### EXERCISE OBJECTIVE:
In the listing below, how many lines hold the string "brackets"? Reply with the number and nothing else.

--------------------

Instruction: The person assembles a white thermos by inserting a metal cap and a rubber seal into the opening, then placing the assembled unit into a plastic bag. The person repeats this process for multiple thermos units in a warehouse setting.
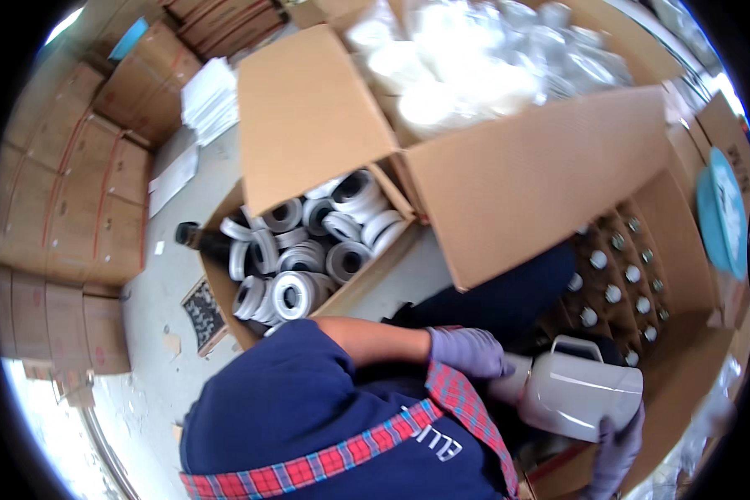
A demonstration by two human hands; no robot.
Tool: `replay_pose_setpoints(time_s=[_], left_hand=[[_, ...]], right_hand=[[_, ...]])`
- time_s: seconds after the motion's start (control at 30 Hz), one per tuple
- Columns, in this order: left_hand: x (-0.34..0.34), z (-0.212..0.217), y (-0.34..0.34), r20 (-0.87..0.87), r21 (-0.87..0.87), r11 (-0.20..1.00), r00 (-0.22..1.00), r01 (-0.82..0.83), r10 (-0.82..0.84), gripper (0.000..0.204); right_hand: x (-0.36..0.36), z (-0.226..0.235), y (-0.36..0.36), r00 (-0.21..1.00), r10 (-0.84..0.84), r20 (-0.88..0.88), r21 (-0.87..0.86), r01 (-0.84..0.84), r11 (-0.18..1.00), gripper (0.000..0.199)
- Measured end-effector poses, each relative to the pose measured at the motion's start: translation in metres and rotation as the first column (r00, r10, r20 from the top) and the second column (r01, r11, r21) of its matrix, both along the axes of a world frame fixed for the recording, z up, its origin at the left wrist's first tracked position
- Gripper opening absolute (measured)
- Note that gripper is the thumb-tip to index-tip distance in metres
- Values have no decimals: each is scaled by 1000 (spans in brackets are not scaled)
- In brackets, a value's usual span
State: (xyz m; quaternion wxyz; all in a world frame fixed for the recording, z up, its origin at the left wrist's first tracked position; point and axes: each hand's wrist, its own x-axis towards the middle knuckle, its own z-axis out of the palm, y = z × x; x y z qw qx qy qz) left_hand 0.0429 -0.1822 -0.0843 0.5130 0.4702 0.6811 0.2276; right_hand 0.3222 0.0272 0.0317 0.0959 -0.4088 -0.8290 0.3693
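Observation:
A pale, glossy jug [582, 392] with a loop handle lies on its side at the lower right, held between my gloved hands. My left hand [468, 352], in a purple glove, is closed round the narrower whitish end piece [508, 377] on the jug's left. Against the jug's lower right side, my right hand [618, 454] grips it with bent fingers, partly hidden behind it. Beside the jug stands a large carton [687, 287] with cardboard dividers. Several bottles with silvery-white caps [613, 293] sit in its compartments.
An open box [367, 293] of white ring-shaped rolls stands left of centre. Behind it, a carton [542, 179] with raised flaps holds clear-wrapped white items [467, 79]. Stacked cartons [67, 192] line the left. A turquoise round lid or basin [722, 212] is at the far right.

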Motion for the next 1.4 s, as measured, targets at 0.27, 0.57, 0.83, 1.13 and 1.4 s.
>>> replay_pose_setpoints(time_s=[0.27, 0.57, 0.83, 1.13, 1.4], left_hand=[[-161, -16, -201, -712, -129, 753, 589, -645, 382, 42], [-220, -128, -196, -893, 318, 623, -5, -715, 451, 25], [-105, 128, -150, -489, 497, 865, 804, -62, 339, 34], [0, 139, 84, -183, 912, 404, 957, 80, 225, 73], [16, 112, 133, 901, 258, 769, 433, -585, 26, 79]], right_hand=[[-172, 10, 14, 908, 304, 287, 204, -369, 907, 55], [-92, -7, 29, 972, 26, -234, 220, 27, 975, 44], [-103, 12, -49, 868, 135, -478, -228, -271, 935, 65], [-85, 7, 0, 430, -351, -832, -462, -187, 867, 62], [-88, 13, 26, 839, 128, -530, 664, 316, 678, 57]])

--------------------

### PROBLEM SOLUTION:
2